A number of players coming to the 2018 FIFA World Cup were not born in the country they will be representing at the tournament. According to the CIES Football Observatory, 98 of the 1072 players from the 32 qualified teams, including host Russia, were born outside of the association represented, which constitute 9.1% of the total number of players we will be seeing in Russia mid next year.
The Confederation of African Football (CAF) produced the highest figure of players with dual nationality, 28.7% in total, followed by Uefa – 9.1%, Concacaf – 2.8%, AFC – 2.1% and Conmebol – 2.1%.

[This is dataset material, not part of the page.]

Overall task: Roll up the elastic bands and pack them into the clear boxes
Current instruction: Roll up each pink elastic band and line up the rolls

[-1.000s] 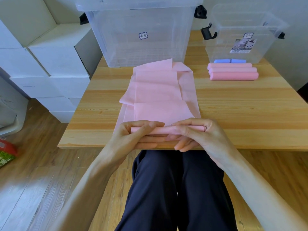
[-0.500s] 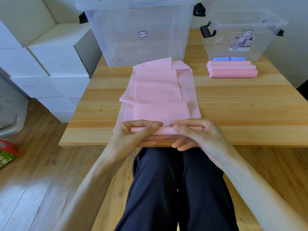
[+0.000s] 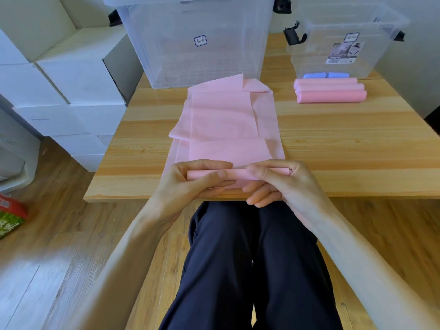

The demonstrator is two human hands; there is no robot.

Coming down to team (country) level, Morocco are on top, with more than half of their World Cup-bound contingent (players) born outside the Kingdom, totalling 61.5%.
The Moroccan FA, launched an intensive naturalisation process in 2014 to ‘bring back talents belonging to the soil’ to help rebuild the national team. This has visibly paid off as a dozen foreign-born players completed a switch of allegiance in the last two years.
The Atlas Lions will be making their first FIFA World Cup appearance in 20 years.
Second on the list is another African (CAF) team, Senegal, with 39.4% of the players who participated in the qualifiers born outside the West African country.
Tunisia are the third African team on the list, with 23.5% but in between, we have Portugal (32.1%) and Switzerland (31%).
Nigeria come as the fourth African nation but 7th overall, with 11.4% of players likely to make the final squad not born in the country.
Egypt are the African representative with the least number of players with dual citizenship, 3.0%.
Seven qualified teams are not concerned with this report as all their players likely to appear at the World Cup are born in the respective countries. They are Brazil, Saudi Arabia, Iran, Germany, Colombia, Mexico and South Korea.